Estaba en la playa, en uno de esos
hoteles con todo incluido, en uno de esos lugares que podrían estar casi en
cualquier parte. Ya había cenado y buscaba algo que hacer antes de dormir o
mejor dicho esperaba a que me llegara el sueño porque aún era temprano. Caminé
un rato por pasillos más o menos desiertos, mirando a la poca gente que andaba
por ahí, y luego me encontré frente a una especie de escenario que estaba al
lado del comedor, donde los encargados del entretenimiento estaban dando un
espectáculo de baile. Sonaba música de Celia Cruz, de Chayanne, de Michael
Jackson.
Me senté en una silla de plástico, casi
al pie del escenario, y comencé a fijarme en la gente que estaba a mi
alrededor: hombres y mujeres en ropa de playa, viejos, jóvenes, turistas de
clase media acaso borrachos, niños tostados por el sol. Y el cuadro me pareció
triste. Era obvio que estábamos ahí porque no teníamos nada mejor que hacer, no
porque apreciáramos en absoluto lo que estaba pasando en el escenario. La gente
aplaudía de mala gana al final de cada número y tengo la impresión de que la
mayoría ni siquiera aplaudía cuando el animador nos pedía hacerlo.

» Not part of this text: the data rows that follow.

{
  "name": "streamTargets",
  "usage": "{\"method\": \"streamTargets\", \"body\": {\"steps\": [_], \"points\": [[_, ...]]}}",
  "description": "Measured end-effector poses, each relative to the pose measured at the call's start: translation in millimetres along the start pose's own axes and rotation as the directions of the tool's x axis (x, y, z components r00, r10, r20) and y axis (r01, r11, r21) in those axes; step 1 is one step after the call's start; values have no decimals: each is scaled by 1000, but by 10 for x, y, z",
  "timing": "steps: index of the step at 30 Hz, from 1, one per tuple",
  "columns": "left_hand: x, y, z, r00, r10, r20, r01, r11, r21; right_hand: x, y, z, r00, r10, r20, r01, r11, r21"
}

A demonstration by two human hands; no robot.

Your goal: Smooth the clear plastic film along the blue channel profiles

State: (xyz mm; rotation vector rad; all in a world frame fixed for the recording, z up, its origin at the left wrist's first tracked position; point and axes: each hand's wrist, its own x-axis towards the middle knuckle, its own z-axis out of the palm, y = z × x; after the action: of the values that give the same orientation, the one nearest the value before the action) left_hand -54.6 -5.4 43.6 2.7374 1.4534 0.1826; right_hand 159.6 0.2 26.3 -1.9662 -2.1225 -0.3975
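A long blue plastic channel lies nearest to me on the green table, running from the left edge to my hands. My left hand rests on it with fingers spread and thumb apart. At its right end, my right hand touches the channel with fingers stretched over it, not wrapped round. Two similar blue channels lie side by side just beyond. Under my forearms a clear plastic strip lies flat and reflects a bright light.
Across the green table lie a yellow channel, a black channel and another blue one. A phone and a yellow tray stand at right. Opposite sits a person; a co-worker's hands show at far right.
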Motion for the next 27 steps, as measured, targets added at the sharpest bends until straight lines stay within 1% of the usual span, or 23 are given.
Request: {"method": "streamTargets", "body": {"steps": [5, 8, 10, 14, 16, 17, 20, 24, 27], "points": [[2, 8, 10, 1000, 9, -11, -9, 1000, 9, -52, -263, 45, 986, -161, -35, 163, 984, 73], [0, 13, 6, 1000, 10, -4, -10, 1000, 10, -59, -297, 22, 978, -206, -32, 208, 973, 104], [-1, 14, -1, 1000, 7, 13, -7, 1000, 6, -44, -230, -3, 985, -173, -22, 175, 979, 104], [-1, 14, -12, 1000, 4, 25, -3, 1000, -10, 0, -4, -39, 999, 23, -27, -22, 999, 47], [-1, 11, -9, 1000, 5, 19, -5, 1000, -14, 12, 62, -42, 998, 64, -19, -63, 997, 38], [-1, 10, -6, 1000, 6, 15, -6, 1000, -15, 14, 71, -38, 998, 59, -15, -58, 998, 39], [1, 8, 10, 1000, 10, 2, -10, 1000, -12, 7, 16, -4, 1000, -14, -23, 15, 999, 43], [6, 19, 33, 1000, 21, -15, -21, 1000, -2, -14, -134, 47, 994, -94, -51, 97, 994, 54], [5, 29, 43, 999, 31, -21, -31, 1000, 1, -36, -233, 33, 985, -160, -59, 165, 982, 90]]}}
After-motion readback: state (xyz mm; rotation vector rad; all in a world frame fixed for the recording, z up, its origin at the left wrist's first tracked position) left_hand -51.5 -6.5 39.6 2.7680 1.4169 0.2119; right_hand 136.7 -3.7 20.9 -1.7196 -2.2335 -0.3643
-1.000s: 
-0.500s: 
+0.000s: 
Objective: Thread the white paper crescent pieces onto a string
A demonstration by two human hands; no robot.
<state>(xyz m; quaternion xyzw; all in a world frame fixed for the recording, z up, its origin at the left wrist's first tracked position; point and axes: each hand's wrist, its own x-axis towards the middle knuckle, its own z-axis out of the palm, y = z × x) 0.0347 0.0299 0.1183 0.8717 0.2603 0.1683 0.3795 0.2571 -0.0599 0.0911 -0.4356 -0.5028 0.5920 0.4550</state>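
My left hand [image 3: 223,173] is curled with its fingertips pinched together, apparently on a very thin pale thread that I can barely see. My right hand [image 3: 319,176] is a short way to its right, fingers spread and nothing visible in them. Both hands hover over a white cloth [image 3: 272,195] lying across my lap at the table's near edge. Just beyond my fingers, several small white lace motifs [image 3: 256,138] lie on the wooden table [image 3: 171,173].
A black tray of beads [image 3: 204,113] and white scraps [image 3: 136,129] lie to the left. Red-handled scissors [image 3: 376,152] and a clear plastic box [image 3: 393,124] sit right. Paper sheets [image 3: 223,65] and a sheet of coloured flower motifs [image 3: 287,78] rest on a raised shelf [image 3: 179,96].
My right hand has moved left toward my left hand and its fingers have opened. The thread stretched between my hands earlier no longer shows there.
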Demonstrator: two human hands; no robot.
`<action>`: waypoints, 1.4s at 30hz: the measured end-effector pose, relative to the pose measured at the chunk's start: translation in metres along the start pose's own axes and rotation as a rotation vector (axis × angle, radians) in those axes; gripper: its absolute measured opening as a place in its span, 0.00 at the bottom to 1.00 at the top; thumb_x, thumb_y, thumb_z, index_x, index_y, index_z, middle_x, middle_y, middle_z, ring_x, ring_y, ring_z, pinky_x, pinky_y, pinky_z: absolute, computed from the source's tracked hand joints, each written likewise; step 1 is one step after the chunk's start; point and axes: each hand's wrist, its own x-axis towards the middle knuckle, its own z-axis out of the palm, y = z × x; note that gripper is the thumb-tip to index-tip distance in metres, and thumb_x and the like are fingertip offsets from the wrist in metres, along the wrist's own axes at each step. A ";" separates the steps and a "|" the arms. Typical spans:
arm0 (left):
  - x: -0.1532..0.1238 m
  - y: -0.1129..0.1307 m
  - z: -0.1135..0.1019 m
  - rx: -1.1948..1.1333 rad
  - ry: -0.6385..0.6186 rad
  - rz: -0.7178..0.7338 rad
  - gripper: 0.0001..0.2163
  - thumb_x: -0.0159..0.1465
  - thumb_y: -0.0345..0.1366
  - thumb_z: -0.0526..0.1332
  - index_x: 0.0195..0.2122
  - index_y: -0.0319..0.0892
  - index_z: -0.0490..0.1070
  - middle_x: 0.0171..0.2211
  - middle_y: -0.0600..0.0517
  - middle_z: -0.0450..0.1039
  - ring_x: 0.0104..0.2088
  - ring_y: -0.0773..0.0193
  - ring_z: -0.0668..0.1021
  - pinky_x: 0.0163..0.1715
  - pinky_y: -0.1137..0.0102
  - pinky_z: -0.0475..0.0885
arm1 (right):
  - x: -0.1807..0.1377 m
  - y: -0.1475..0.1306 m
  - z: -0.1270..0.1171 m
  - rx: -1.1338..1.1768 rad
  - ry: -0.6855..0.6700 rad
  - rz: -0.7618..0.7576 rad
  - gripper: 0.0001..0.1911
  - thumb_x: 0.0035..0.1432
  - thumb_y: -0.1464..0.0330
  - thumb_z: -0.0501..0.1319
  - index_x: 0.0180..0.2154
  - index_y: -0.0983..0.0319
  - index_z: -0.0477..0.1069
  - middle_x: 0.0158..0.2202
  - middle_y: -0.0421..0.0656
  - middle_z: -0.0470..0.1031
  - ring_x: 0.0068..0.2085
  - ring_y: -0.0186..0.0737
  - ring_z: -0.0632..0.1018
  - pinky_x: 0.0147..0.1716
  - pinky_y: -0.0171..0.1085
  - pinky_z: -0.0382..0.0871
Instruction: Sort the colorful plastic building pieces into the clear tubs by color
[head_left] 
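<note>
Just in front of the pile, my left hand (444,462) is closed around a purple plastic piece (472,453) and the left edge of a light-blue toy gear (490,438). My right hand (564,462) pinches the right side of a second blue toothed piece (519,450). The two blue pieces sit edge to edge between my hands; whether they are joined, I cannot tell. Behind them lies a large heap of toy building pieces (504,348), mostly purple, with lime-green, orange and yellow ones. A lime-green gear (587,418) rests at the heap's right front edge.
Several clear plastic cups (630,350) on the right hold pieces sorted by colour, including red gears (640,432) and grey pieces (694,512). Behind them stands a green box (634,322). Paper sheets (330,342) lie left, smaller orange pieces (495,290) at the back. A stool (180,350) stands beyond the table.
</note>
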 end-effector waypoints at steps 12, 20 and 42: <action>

Esto es patético, pensé, y debe ser peor
para ellos, para los bailarines, que quizá alguna vez tuvieron sueños más
ambiciosos y ahora están aquí, bailando lo mejor que pueden para turistas a los
que les da lo mismo o casi lo mismo, gente que en todo caso no los aprecia de
verdad. Es su trabajo, pensé, y chamba es chamba. Aún son jóvenes, pensé,
tendrán, ojalá, otras oportunidades. Empecé a mirarlos fijamente y a detenerme
en sus rostros, caras agitadas, maquilladas y sudadas que cerraban cada
maniobra con una sonrisa que les tensaba la piel. ¿Cómo se le puede sonreír a
este público?
Pero ellos seguían bailando, entregados,
absortos, idos en su propio y largo y profundo viaje, como si estuvieran
bailando en el gran teatro de una gran ciudad y frente a la realeza. De pronto
me di cuenta de que el verdadero espectáculo no eran los pasos de baile, las
coreografías, las pocas luces de colores que les bañaban el cuerpo a los
bailarines, sino el estoicismo con el que ellos seguían adelante en todas sus
maniobras: inmensos en cada giro del cuerpo. Quizá esa fuera sólo una noche más
en su rutina de noches de hotel, pero la estaban sudando como si nunca más
fuesen a bailar.
Comencé a pensar en algo que escuché hace
varios años: cada trabajo es una oportunidad de honrar el oficio. Esos
bailarines estaban honrando el oficio ahí mismo, frente a mis ojos, bailando en
un hotel cualquiera como si se tratara del refugio más lujoso y más exclusivo,
dejando la piel sobre las tablas de un escenario más bien frío y ajeno,
haciendo hasta lo imposible por divertir a un público que no se los merecía.
Así se hace, pensé, están ganando kilometraje, horas de vuelo, y eso nadie se
los podrá quitar jamás. Ellos serán mejores bailarines después de esta noche.
Me fui a mi cuarto cuando se acabó el
show, pensando que con la escritura pasa lo mismo. No importa dónde publiques,
en un diario de provincia o en el mayor diario nacional, en una revista
fotocopiada o en una revista con miles de suscriptores, en un blog personal y
desconocido o en una web que recibe miles de visitas a diario, en tu libreta de
apuntes o en las servilletas de una cafetería; lo que importa es escribir,
escribir como si eso que escribes fuera el aire que entra a tus pulmones, la
sangre que bombea el corazón y recorre el cuerpo, escribir como si fuésemos
mejor de lo que somos, escribir como si la vida dependiera de ello.
3 comentarios:
Muy sentidas palabras..cada trabajo es una oportunidad de honrar el oficio....!
te felicito hermano
Muy cierto, y muy bien dicho
Mis respetos hermano, me llegó muy en el fondo!!!